# Data segment
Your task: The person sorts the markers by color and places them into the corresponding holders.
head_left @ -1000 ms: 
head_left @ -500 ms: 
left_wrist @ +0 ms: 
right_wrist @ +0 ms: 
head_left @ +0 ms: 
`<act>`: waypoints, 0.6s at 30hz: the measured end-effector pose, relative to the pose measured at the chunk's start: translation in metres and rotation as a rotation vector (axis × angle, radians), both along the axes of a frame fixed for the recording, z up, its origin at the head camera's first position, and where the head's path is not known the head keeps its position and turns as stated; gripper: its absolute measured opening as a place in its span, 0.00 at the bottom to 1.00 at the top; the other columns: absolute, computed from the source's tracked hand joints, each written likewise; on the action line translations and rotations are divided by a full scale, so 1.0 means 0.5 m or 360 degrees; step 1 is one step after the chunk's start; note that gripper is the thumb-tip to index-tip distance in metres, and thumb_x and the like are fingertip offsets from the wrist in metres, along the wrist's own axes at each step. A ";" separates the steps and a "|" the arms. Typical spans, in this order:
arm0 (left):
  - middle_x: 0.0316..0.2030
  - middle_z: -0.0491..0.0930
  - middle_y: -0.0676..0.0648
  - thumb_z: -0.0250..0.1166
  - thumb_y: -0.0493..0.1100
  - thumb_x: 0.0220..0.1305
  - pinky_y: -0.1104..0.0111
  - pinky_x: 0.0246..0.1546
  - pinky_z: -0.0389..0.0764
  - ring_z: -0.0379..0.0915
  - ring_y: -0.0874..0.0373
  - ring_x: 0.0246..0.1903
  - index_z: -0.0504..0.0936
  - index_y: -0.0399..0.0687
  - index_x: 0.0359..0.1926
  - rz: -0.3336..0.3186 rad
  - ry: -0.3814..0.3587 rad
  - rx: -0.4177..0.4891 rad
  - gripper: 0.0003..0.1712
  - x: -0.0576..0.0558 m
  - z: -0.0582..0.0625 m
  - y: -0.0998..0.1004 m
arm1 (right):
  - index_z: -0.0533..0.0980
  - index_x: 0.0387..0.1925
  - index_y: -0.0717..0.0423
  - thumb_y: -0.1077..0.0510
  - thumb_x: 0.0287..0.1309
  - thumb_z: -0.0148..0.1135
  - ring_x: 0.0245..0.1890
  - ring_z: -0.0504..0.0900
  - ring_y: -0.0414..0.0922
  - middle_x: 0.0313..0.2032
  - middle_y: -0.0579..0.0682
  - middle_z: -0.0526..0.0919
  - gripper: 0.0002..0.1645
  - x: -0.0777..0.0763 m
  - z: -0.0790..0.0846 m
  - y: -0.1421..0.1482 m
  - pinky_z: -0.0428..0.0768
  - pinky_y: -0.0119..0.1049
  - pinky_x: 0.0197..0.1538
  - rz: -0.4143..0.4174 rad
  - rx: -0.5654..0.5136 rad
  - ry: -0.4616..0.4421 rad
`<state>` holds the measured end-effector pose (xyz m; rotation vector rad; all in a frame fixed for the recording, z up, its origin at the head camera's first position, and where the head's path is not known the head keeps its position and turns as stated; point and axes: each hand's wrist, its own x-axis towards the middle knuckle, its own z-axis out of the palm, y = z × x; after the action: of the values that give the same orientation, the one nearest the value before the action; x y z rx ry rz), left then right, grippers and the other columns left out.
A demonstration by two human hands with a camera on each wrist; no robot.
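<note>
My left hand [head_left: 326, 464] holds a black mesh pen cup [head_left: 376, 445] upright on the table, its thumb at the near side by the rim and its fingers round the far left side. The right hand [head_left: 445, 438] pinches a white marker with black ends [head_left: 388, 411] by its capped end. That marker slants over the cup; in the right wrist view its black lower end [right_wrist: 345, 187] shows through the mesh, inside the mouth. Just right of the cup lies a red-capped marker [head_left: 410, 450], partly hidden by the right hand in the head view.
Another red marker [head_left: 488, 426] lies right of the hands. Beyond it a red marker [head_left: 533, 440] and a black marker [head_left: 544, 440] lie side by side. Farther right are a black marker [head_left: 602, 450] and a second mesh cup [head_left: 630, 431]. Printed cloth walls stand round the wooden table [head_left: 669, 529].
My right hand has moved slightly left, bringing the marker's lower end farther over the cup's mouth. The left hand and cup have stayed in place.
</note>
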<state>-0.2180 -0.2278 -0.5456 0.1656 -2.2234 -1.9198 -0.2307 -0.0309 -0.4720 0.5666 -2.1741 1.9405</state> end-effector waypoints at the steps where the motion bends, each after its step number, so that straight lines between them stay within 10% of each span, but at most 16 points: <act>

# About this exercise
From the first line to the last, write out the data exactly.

# Your solution
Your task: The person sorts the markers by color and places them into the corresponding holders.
head_left @ -1000 ms: 
head_left @ -500 ms: 
left_wrist @ +0 ms: 
right_wrist @ +0 ms: 
head_left @ +0 ms: 
`<act>`: waypoints, 0.6s at 30hz: the measured end-effector pose, relative to the pose measured at the chunk's start: translation in metres and rotation as a rotation vector (axis × angle, radians), both along the axes of a frame fixed for the recording, z up, its origin at the head camera's first position, and where the head's path is not known the head keeps its position and turns as stated; gripper: its absolute measured opening as a place in its span, 0.00 at the bottom to 1.00 at the top; the other columns: absolute, computed from the source's tracked hand joints, each written likewise; on the action line translations and rotations are divided by a full scale, so 1.0 means 0.5 m or 360 degrees; step 1 is one step after the chunk's start; note that gripper is the thumb-tip to index-tip distance in metres, and thumb_x and the like are fingertip offsets from the wrist in metres, along the wrist's own axes at each step. A ";" separates the steps and a "|" the arms. Typical spans, in this order:
arm0 (left):
  - middle_x: 0.0316..0.2030
  - middle_z: -0.0491..0.0930
  - middle_y: -0.0676..0.0648
  - thumb_z: -0.0250..0.1166
  - thumb_y: -0.0493..0.1100
  - thumb_x: 0.0220..0.1305
  - pinky_y: -0.1104..0.0111
  - pinky_x: 0.0246..0.1546
  - pinky_z: -0.0389..0.0764
  - ring_z: -0.0379..0.0915
  - ring_y: -0.0874..0.0373
  - ring_x: 0.0246..0.1903
  - index_z: -0.0504..0.0936
  - index_y: -0.0399..0.0687
  - index_x: 0.0359..0.1926
  - rz: -0.3336..0.3186 rad
  - ry: -0.3814..0.3587 rad
  - rx: -0.4177..0.4891 rad
  - gripper: 0.0003..0.1712
  - x: -0.0576..0.0558 m
  - z: -0.0582..0.0625 m
  - y: -0.0998..0.1004 m
arm1 (right):
  - index_z: -0.0533..0.0980
  - index_x: 0.0387..0.1925
  - index_y: -0.0717..0.0423
  - thumb_y: -0.1077..0.0510
  - thumb_x: 0.0287..0.1309
  - thumb_z: -0.0148..0.1135
  - ring_x: 0.0245..0.1890
  - ring_z: -0.0504..0.0900
  - ring_y: -0.0414..0.0922
  - middle_x: 0.0313..0.2032
  - middle_y: -0.0579..0.0682
  - middle_z: -0.0526..0.0919
  - gripper: 0.0002..0.1645
  - x: -0.0777..0.0763 m
  - z: -0.0790..0.0846 m
  - y: -0.1421..0.1482 m
  - pinky_z: -0.0428..0.0768
  - pinky_y: -0.0119..0.1049
  - pinky_x: 0.0197..0.1538
  - rz: -0.4143..0.4174 rad
  - rx: -0.5654..0.5136 rad
  - ry: -0.4616..0.4421 rad
`<state>` holds the measured end-effector pose (xyz m; rotation vector rad; all in a frame fixed for the recording, z up, its origin at the head camera's first position, and where the head's path is not known the head keeps its position and turns as stated; point and axes: each hand's wrist, its own x-axis towards the middle knuckle, its own z-axis out of the palm, y = z × x; after the action: of the values that give the same orientation, the one nearest the value before the action; x y z rx ry rz), left then right, grippers and the other columns left out.
A demonstration by two human hands with a camera on each wrist; no robot.
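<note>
My left hand [head_left: 326, 464] holds a black mesh pen cup [head_left: 376, 445] upright on the table, its thumb at the near side by the rim and its fingers round the far left side. The right hand [head_left: 445, 438] pinches a white marker with black ends [head_left: 388, 411] by its capped end. That marker slants over the cup; in the right wrist view its black lower end [right_wrist: 345, 187] shows through the mesh, inside the mouth. Just right of the cup lies a red-capped marker [head_left: 410, 450], partly hidden by the right hand in the head view.
Another red marker [head_left: 488, 426] lies right of the hands. Beyond it a red marker [head_left: 533, 440] and a black marker [head_left: 544, 440] lie side by side. Farther right are a black marker [head_left: 602, 450] and a second mesh cup [head_left: 630, 431]. Printed cloth walls stand round the wooden table [head_left: 669, 529].
My right hand has moved slightly left, bringing the marker's lower end farther over the cup's mouth. The left hand and cup have stayed in place.
</note>
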<state>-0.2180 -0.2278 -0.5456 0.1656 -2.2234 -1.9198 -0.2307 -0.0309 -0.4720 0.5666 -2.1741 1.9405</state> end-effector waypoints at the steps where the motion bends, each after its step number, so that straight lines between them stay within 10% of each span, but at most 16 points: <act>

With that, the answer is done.